PG&E Corporation PCG opened down 25 percent Monday after CNBC reported the company could face a minimum of $30 billion in liabilities related to California wildfires in 2017 and 2018, citing unnamed sources. The report comes after a Reuters story over the weekend suggested the utility is considering a bankruptcy filing and will potentially be taking a major financial charge in Q4.
Investors certainly seem to be taking the reports seriously, but Height Securities analyst Clayton Allen said in a Monday note that the timing of the report suggests it could be at least in part politically motivated.
“The suggestion, attributed to anonymous sources, comes just days before the California legislature reconvenes today, and may pressure legislators to more hastily address whether to allow PCG to pass through costs associated with the devastating 2018 wildfires to customers,” Allen said.
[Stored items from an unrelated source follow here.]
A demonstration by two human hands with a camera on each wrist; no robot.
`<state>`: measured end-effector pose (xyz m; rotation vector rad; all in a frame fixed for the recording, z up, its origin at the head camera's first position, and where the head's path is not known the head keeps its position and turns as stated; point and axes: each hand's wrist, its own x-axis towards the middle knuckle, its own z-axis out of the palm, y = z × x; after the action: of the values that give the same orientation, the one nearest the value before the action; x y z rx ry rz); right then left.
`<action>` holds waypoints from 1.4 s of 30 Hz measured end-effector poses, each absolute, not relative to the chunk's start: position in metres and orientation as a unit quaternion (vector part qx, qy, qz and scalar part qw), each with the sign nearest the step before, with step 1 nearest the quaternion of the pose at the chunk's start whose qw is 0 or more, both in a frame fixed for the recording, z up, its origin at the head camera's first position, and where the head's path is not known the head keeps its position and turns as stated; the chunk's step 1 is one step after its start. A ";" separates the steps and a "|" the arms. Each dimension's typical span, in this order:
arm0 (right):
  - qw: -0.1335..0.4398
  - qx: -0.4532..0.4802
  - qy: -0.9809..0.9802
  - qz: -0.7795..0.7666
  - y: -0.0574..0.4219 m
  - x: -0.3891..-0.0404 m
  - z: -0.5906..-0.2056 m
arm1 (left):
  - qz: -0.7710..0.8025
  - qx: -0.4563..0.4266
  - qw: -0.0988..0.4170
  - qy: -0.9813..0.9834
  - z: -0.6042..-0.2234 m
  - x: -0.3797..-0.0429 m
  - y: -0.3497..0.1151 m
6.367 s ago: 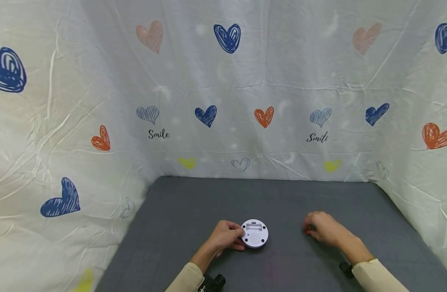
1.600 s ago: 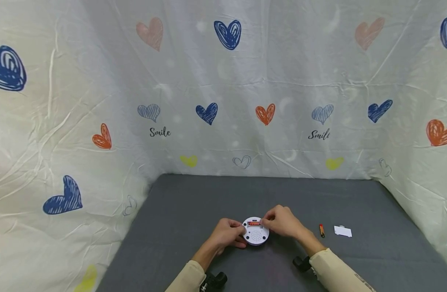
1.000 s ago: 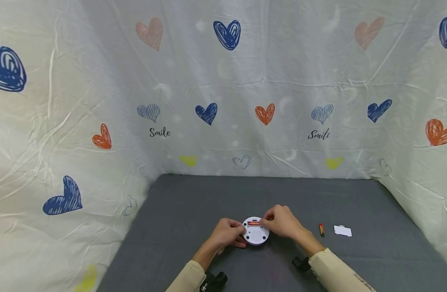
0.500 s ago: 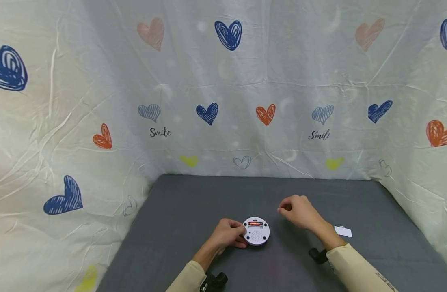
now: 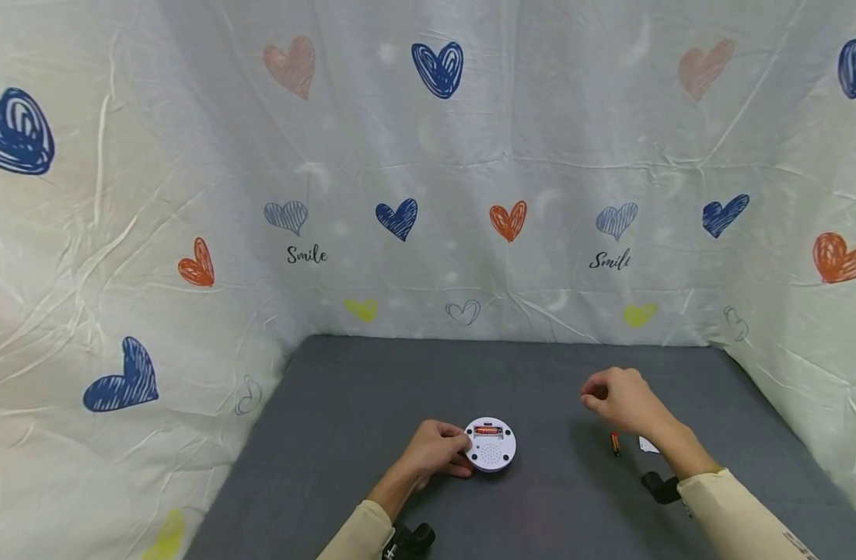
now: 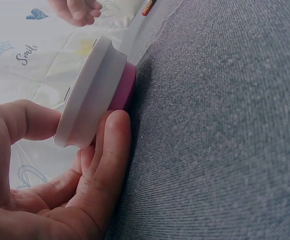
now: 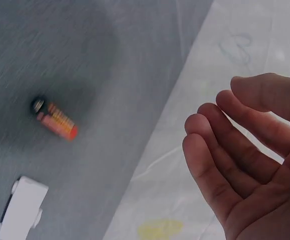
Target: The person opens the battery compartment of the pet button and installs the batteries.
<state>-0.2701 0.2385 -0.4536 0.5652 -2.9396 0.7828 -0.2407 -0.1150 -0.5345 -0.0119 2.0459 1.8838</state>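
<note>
My left hand (image 5: pixel 438 449) pinches the left edge of a round white device (image 5: pixel 491 454), its underside facing up. A red battery (image 5: pixel 487 429) lies in the slot near the device's far edge. In the left wrist view, thumb and fingers hold the white rim, above a pink base (image 6: pixel 124 86) close over the cloth. My right hand (image 5: pixel 627 400) hovers over the table at the right, fingers loosely curved around nothing. Below it lies a second battery (image 5: pixel 615 444), red and black. A white battery cover (image 7: pixel 23 207) lies beside that battery, partly hidden by the right wrist in the head view.
The table is covered with a dark grey cloth (image 5: pixel 372 381). White curtains (image 5: pixel 428 148) printed with hearts stand behind it and on both sides. A black wrist camera (image 5: pixel 660 488) is strapped near each sleeve.
My right hand has let go of the battery in the slot and moved right, towards the loose battery and cover. My left hand keeps its hold on the device.
</note>
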 end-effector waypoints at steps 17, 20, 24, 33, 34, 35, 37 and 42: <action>-0.022 0.233 -0.953 0.191 0.271 -0.265 -0.470 | 0.666 -0.003 0.179 0.724 -0.534 -0.240 -0.116; -0.033 0.237 -0.954 0.180 0.272 -0.266 -0.473 | 0.666 -0.004 0.179 0.725 -0.534 -0.241 -0.116; -0.035 0.256 -0.952 0.161 0.274 -0.266 -0.479 | 0.664 -0.004 0.178 0.726 -0.534 -0.241 -0.116; 0.002 0.330 -0.936 0.122 0.279 -0.263 -0.495 | 0.661 -0.010 0.180 0.729 -0.535 -0.240 -0.116; 0.005 0.336 -0.934 0.124 0.279 -0.263 -0.497 | 0.661 -0.010 0.180 0.728 -0.535 -0.240 -0.116; 0.009 0.343 -0.931 0.125 0.279 -0.262 -0.499 | 0.662 -0.009 0.180 0.728 -0.535 -0.240 -0.116; 0.013 0.349 -0.928 0.130 0.280 -0.262 -0.501 | 0.663 -0.008 0.179 0.726 -0.535 -0.241 -0.116; 0.015 0.351 -0.926 0.138 0.280 -0.261 -0.506 | 0.664 -0.010 0.178 0.726 -0.536 -0.241 -0.116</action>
<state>-0.2611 0.2800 -0.5064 1.0927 -2.8808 0.4290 -0.2407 -0.1158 -0.5360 -0.0274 2.0544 1.8790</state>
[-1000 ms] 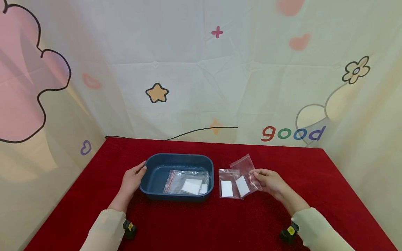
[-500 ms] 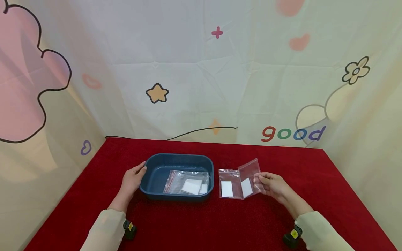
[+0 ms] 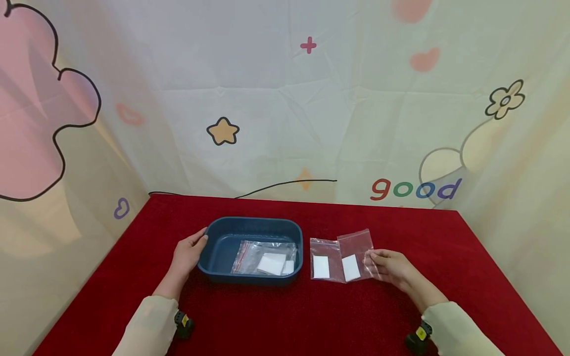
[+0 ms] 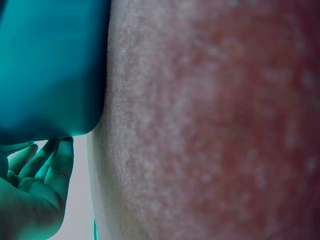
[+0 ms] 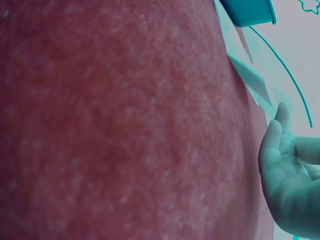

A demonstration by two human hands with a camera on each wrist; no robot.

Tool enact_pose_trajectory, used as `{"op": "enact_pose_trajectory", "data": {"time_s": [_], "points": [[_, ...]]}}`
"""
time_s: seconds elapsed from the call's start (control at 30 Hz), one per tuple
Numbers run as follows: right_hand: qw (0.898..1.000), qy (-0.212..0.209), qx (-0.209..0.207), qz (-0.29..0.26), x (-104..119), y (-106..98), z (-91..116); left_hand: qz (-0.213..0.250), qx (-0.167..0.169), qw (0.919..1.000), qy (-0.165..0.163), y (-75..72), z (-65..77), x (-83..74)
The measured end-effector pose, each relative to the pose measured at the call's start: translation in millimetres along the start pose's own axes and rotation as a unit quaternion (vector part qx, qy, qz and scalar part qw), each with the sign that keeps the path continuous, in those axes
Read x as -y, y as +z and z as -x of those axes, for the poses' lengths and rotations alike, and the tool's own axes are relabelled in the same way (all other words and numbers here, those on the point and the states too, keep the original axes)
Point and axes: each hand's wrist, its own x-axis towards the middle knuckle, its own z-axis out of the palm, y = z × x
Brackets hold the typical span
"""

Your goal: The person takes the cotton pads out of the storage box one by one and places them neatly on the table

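My left hand (image 3: 187, 253) rests against the left end of a dark blue rectangular plastic box (image 3: 256, 223), fingertips and thumb at its outer wall. In the left wrist view, the fingers (image 4: 59, 167) meet the box wall (image 4: 55, 75). My right hand (image 3: 394, 267) pinches the right edge of a clear zip bag (image 3: 356, 242) holding a white rectangular piece (image 3: 351, 267). Beside it, a similar zip bag (image 3: 327, 247) with a white piece (image 3: 321, 267) lies flat, and the two bags meet edge to edge. In the right wrist view, the right hand (image 5: 292, 175) is partly cut off.
Inside the box lie overlapping clear zip bags (image 3: 251, 252) with white pieces (image 3: 271, 263). A red cloth (image 3: 285, 321) covers the table. Behind it hangs a pale printed curtain (image 3: 276, 123). Each wrist wears a small dark camera, as on the left wrist camera (image 3: 184, 325).
The right hand has drawn its zip bag to the right and slightly down, turning it from overlapping the other bag to lying beside it. The left hand and the box stay put.
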Motion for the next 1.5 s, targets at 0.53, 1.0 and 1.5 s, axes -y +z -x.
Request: {"op": "enact_pose_trajectory", "data": {"time_s": [0.53, 1.0, 1.5], "points": [[0.997, 0.001, -0.010, 0.072, -7, -11, 2, 0.003, -0.001, 1.0000, 0.000, -0.1, -1.1, 1.0], [0.985, 0.004, -0.036, 0.168, 1, -12, 5, -0.003, -0.005, 1.0000, 0.005, -0.3, -0.3, 0.8], [0.976, 0.023, -0.016, 0.216, 9, -17, 12, 0.008, -0.002, 1.0000, -0.002, 0.4, -0.8, 0.7]]}}
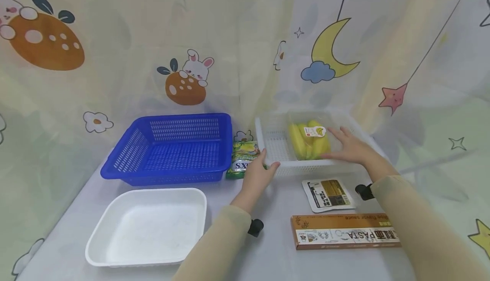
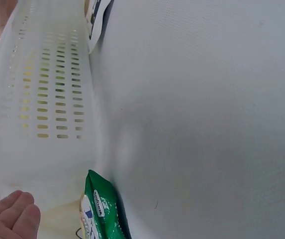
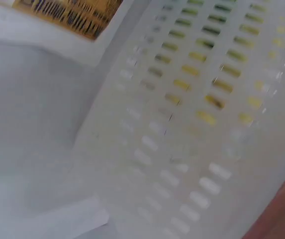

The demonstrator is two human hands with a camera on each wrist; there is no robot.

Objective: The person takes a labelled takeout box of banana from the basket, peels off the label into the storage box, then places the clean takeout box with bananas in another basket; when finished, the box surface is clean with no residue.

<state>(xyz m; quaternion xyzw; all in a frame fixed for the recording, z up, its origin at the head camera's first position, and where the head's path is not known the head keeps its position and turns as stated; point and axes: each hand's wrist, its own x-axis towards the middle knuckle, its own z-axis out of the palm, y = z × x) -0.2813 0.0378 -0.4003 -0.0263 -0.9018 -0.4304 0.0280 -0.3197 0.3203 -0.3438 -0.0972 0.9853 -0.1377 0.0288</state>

Without some form of legislative action from the state of California, PG&E will likely soon get its credit downgraded to junk status and be forced into bankruptcy, the analyst said.
Preparing For The Worst
PG&E is already exploring the sale of its gas assets to cover liability costs related to the wildfires, according to Height.
In June, California found PG&E equipment was responsible for starting dozens of fires throughout the state in 2017. The state is now investigating whether PG&E equipment was responsible for starting 2018’s Camp Fire, the most destructive wildfire in California history.
A potential $30 billion in liability for PG&E would far outpace its market cap of $12.6 billion.
“We argue bankruptcy may be a substantive solution for several of PCG’s woes, and should be considered a credible risk by shareholders,” Allen said.
UBS analyst Daniel Ford said Monday there is too much uncertainty surrounding PG&E stock to buy the dip. UBS has a Neutral rating and new $29 price target for PG&E.
“Our base valuation of $29 up from $26 now assumes PCG is not liable for Tubbs and reflects a higher $15.1-billion net liability ($11.3 billion prior) for 2017 and 2018 due to the Camp fire, but a lower cost of funding (7.5 percent versus 9 percent WACC),” Ford said.
Even if PG&E avoids bankruptcy, the stock could also still have more than 50 percent of additional downside to the $9 range in a worst-case liability scenario similar to the one CNBC reported, the analyst said.
Following Monday morning’s sell-off, PG&E shares are now down 61.1 percent in the past three months.